TUCSON, Ariz., Oct. 24, 2012 — The most challenging astronomical mirror ever made — 10 times more powerful than any other large mirror — was completed for a giant telescope that will explore star formation, black holes and planets in the early universe.
Engineers at the University of Arizona and in California have been working for the past several years at the Steward Observatory Mirror Laboratory—located underneath the university’s football stadium— to polish an 8.4-m-diameter mirror with an unusual, highly asymmetric shape.
This mirror, and six more like it, will form the core of the 25-m Giant Magellan Telescope (GMT), providing more than 380 sq m of light-collecting area. The GMT — to be located on a remote mountaintop in the Chilean Andes where the skies are clear and dark — will lead the next generation of giant telescopes in addressing critical questions in cosmology, planetary science and astrophysics.
“The Giant Magellan Telescope has the potential to transform how we see the cosmos and our place in it,” said Matthew Colless, director of the Australian Astronomical Observatory.
The first of seven mirrors for the Giant Magellan Telescope after removal from the furnace. The back surface of the mirror is shown here during an inspection of the holes used to ventilate the mirror during operation in the telescope. Images courtesy of Ray Bertram/University of Arizona.
The mirror was cast at the lab from 20 tons of glass, melted in a rotating furnace until it flowed into a honeycomb mold. Once the glass had cooled and the mold was removed, it was polished using fine abrasives. The mirror’s figure was frequently checked using a series of precision optical tests.
It has an unconventional shape because it is part of a single 25-m optical surface composed of seven circular segments, each 8.4 m in diameter.
“We need to be certain the off-axis shape of this mirror, as well as the other six that will be made for GMT, is precisely right, to an accuracy of 1/20 of a wavelength of light,” said Buddy Martin, polishing scientist at the Mirror Lab. “Only then will the seven large mirrors form a single, exquisitely sharp image when they all come together in the telescope in Chile. We have now demonstrated that we can fabricate the mirrors to the required accuracy for the telescope to work as designed.”
The first of seven mirrors from the Giant Magellan Telescope being polished at the UA Steward Observatory Mirror Laboratory. The polishing head, shown center, changes shape to match the curvature of the mirror as it moves across the surface.
The mirror surface matches the desired prescription to a precision of 19 nm — so smooth that if it were the size of the continental US, the highest mountains would be barely more than a half-inch high.

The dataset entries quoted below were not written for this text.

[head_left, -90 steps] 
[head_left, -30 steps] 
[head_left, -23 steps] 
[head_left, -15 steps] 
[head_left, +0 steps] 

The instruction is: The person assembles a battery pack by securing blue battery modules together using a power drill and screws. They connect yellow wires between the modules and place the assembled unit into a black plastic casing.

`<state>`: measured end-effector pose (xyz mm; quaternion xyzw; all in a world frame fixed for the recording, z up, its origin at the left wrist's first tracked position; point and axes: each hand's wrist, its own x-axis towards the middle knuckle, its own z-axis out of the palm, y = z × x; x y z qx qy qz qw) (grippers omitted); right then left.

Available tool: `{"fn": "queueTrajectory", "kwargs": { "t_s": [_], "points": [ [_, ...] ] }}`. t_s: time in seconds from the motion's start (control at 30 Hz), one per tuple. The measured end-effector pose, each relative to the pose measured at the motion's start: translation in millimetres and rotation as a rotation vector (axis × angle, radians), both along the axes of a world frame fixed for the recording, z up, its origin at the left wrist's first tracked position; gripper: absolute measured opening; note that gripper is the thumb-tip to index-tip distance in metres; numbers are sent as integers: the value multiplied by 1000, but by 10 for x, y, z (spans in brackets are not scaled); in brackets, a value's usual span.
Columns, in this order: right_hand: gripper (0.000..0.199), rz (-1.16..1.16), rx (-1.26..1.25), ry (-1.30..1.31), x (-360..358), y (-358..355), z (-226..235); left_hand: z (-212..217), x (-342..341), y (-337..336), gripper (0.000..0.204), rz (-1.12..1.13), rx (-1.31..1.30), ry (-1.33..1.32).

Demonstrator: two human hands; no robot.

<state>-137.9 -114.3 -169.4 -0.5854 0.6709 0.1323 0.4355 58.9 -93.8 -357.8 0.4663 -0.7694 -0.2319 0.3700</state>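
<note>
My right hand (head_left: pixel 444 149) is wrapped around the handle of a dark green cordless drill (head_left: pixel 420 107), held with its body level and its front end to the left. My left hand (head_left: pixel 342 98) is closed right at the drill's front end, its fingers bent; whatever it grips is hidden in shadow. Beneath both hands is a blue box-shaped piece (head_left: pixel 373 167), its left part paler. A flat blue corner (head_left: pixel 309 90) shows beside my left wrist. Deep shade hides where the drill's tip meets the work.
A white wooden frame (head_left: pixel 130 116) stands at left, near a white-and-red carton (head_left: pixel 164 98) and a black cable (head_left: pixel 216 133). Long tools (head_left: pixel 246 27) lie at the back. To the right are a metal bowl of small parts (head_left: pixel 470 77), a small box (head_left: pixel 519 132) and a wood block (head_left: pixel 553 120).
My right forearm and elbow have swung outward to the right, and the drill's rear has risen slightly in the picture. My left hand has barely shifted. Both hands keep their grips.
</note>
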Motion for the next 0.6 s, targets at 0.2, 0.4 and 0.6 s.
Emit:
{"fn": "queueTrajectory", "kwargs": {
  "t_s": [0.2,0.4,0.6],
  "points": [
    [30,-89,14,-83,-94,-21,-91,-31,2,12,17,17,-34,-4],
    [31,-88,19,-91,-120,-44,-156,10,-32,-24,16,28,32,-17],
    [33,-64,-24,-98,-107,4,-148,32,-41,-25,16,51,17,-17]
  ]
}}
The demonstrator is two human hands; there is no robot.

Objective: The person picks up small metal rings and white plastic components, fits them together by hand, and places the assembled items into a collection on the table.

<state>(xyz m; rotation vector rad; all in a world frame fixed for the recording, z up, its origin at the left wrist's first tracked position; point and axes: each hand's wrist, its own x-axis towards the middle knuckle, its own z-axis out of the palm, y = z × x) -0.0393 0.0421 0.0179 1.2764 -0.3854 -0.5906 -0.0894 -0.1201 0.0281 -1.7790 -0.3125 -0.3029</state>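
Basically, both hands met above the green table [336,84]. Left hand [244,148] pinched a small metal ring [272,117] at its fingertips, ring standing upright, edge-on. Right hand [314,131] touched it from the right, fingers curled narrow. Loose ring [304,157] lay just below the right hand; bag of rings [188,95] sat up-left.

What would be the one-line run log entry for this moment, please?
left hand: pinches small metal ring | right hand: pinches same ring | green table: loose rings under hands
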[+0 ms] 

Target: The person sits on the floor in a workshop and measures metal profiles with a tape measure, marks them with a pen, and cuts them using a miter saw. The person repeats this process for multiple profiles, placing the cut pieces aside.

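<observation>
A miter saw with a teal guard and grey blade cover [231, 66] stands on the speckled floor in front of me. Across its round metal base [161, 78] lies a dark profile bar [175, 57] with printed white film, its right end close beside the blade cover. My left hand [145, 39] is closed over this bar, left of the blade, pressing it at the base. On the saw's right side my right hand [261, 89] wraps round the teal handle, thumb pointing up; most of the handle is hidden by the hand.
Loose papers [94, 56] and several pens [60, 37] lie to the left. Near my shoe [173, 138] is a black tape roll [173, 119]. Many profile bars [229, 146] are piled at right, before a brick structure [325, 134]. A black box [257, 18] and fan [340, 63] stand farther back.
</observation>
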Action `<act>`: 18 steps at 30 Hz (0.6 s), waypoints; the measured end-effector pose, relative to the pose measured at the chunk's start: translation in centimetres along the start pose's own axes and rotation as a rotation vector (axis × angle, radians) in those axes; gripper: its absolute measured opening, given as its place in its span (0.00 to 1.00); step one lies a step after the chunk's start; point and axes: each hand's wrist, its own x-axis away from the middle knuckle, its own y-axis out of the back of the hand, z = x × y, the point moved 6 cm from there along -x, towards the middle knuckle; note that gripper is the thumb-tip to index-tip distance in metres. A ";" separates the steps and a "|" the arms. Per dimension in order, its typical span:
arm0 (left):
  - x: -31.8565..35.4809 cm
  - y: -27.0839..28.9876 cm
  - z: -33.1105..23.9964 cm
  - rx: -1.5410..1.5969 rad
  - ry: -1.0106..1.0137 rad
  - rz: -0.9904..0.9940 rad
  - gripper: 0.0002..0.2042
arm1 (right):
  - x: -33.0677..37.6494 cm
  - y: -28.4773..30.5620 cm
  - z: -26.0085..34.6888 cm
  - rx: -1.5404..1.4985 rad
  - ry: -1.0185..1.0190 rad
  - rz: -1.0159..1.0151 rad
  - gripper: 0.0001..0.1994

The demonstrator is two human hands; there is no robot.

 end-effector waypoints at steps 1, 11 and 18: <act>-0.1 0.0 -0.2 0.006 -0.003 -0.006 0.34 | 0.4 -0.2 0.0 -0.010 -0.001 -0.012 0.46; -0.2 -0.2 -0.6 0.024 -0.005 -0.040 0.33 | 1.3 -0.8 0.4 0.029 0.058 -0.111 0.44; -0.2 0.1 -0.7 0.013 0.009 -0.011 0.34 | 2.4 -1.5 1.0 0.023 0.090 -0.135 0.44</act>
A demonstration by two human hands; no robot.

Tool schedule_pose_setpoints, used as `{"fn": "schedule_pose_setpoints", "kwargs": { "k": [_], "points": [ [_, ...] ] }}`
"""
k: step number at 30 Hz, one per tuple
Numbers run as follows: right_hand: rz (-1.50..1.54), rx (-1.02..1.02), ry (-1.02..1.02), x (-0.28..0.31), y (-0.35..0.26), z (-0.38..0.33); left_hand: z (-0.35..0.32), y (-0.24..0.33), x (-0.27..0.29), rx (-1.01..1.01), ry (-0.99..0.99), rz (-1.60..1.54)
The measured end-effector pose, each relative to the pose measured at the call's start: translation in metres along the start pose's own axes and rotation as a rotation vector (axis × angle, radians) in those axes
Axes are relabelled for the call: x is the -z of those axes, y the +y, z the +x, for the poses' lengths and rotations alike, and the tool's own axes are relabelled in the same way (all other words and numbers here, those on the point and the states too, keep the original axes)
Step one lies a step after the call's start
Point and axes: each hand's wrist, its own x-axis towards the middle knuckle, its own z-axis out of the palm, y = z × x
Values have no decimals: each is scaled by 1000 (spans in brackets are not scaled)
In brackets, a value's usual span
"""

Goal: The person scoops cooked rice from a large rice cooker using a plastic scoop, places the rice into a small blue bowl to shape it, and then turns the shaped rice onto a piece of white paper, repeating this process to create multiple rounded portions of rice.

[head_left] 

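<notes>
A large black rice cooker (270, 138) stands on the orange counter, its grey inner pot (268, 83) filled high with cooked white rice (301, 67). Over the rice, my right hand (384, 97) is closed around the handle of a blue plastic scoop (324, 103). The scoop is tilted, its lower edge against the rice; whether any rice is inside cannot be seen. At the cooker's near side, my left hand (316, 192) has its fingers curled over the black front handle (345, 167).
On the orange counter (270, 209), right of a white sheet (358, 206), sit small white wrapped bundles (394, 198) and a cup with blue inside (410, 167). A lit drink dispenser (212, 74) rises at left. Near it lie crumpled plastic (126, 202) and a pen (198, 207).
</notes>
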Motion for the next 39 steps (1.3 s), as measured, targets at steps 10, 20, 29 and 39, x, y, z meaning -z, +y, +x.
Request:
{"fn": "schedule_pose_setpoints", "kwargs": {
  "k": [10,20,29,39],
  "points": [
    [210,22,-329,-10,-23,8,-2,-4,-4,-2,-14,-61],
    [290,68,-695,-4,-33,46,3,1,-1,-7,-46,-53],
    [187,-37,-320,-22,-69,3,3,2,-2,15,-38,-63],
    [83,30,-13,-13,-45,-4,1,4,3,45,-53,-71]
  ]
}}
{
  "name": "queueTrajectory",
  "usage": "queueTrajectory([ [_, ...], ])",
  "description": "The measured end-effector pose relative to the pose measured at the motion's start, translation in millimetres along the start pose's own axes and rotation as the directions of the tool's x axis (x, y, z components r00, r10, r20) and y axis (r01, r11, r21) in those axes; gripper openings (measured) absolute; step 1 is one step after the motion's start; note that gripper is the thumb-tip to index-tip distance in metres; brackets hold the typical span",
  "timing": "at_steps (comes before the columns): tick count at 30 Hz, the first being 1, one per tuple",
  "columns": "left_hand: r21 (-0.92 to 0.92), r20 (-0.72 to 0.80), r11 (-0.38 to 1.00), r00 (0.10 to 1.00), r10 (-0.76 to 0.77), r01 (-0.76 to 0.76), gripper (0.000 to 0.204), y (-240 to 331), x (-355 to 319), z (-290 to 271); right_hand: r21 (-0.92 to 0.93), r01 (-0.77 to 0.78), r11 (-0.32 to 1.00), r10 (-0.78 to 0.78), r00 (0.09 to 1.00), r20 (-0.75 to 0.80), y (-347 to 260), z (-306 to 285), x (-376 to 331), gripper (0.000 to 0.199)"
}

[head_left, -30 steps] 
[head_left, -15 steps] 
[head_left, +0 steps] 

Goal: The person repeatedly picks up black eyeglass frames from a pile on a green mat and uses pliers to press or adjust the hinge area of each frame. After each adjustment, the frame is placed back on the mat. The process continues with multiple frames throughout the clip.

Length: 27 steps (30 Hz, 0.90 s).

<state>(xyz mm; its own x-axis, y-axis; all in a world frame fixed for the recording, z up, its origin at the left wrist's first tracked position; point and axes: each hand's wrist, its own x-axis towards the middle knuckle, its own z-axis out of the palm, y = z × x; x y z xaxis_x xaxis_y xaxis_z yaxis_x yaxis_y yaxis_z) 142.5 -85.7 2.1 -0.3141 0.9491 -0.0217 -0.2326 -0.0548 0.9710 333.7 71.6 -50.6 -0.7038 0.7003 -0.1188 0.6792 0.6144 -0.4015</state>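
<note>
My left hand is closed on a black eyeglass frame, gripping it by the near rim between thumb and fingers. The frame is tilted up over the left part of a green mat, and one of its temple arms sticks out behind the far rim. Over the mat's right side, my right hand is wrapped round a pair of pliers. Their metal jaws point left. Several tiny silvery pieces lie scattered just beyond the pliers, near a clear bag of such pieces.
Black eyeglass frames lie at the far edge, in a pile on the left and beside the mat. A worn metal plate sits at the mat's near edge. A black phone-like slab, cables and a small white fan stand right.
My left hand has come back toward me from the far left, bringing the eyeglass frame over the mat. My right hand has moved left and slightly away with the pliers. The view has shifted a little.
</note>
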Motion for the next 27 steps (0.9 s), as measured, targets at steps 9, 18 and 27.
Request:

“Making this first GMT mirror required all the expertise and experience that the university has built up over 25 years of making telescope mirrors and a great deal of innovation to push beyond previous limits in optical fabrication and testing,” said astronomy professor Buell Jannuzi, director of the UA Steward Observatory. “In achieving this remarkable milestone, the team built and demonstrated all the equipment and techniques that will lead to efficient production of the remaining mirrors for the GMT.”
The second of the seven giant off-axis mirrors was cast at the mirror lab in January; the third will be cast in August 2013. The telescope is slated to begin operations late in the decade.
“The technical achievements at the UA’s mirror lab and the dedication and commitment of our national and international partners will allow us to open a new window on the universe,” said GMT board chair Wendy Freedman. “An exciting future of discovery awaits us.”